▸ WHAT NEEDS TO BE DONE:
For the entries below, the result should be an exact transcription of the lines from the one with "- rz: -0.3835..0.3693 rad" up to and including the one with "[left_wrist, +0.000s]", and only those.

*** Opening of SUPPLIED DATA ***

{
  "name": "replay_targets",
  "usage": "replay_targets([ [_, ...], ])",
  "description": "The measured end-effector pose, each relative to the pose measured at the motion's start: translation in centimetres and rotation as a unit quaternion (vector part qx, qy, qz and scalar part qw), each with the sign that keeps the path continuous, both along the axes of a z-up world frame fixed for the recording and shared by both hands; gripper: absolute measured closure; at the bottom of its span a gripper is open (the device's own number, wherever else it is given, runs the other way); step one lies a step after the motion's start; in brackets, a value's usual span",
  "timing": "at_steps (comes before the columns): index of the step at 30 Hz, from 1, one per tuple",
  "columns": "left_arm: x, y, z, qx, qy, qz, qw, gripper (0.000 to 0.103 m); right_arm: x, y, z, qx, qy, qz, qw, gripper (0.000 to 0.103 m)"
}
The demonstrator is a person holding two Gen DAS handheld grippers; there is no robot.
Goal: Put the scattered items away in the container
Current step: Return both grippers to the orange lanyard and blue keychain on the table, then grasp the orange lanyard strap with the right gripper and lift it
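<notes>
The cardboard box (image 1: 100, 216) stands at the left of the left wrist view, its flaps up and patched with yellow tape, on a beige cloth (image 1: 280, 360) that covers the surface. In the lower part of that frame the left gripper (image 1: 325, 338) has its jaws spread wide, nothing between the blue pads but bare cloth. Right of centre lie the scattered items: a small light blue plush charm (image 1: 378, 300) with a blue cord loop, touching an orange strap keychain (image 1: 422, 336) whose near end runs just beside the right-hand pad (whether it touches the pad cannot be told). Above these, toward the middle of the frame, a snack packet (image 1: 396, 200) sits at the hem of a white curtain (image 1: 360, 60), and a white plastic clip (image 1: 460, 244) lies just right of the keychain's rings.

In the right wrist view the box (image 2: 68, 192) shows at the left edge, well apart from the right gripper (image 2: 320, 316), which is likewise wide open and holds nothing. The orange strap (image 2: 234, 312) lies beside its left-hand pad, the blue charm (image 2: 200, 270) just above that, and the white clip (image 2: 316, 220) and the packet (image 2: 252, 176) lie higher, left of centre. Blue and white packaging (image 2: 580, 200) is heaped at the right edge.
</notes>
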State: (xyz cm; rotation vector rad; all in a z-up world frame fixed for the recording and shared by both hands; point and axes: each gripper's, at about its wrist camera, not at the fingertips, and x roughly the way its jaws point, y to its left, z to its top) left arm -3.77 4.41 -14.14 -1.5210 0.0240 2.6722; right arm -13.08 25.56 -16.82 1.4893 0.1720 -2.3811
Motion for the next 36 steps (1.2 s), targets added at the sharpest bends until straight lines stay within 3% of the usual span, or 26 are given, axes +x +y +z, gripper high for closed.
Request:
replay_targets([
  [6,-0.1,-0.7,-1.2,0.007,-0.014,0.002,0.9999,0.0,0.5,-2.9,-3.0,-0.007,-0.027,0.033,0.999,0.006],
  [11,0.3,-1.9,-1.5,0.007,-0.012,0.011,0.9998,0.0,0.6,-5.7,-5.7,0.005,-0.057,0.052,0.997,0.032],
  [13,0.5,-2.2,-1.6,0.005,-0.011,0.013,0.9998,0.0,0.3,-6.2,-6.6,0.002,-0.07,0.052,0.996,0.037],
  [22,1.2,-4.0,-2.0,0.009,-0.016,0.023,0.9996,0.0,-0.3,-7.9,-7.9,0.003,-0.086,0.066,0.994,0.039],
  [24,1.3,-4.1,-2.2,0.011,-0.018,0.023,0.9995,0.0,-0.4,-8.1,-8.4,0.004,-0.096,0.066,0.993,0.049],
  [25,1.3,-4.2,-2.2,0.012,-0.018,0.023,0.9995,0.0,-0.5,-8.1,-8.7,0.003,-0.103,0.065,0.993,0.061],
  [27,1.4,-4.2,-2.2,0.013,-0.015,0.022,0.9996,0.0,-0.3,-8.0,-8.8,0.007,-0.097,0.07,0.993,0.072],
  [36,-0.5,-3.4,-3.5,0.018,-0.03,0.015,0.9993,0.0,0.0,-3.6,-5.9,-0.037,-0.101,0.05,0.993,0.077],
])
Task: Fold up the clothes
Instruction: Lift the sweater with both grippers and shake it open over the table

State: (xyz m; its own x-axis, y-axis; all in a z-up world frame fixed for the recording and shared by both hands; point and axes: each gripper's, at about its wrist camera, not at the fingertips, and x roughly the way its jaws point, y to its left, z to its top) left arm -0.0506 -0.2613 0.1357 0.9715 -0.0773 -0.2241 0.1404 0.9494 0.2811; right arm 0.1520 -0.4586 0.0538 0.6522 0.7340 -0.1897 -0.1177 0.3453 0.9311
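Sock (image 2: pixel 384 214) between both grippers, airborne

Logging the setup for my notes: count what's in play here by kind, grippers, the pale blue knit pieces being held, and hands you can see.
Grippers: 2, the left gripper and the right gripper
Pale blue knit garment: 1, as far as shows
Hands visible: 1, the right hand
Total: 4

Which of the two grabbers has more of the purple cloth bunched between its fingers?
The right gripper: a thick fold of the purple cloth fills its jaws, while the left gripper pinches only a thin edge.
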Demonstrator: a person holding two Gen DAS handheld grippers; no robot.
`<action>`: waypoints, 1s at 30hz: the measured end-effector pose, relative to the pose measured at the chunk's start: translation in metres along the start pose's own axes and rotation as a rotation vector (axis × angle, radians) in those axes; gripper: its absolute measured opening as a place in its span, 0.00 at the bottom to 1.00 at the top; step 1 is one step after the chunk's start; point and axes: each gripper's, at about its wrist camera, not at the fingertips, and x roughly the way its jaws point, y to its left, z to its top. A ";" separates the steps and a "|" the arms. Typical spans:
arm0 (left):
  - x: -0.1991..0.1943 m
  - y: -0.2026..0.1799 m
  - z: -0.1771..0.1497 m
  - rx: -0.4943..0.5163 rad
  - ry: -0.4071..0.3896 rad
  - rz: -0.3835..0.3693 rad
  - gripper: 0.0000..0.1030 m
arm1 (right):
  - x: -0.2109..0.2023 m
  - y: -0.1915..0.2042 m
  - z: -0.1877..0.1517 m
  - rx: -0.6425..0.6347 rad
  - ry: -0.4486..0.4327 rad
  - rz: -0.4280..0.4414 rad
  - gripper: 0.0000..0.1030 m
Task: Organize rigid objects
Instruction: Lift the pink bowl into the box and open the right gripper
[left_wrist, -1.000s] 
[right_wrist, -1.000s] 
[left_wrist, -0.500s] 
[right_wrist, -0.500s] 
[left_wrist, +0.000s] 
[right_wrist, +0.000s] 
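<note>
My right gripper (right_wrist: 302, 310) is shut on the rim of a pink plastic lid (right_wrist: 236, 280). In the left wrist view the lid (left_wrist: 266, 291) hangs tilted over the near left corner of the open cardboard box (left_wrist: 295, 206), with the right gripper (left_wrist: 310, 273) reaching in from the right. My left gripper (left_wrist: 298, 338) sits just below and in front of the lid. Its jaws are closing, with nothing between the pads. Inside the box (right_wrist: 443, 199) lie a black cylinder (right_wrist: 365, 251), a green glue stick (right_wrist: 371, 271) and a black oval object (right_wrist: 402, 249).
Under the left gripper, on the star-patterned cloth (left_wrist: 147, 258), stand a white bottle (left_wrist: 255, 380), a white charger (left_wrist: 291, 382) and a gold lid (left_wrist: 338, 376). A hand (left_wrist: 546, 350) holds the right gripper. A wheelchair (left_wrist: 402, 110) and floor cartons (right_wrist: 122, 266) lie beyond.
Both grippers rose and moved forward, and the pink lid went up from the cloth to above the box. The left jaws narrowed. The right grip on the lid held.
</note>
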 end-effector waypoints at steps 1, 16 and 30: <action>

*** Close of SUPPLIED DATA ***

▸ SOLUTION TO THE EXERCISE:
  - rz: -0.3835..0.3693 rad
  - gripper: 0.0000..0.1030 m
arm1 (right):
  - x: -0.2109..0.2023 m
  - y: -0.1915..0.2042 m
  - z: -0.1877..0.1517 m
  - rx: -0.6425..0.6347 rad
  - ry: -0.4486..0.4327 rad
  - rz: -0.4280..0.4414 rad
  - gripper: 0.0000..0.1030 m
Task: Organize rigid objects
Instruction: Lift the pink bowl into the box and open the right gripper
[left_wrist, -1.000s] 
[right_wrist, -1.000s] 
[left_wrist, -0.500s] 
[right_wrist, -0.500s] 
[left_wrist, +0.000s] 

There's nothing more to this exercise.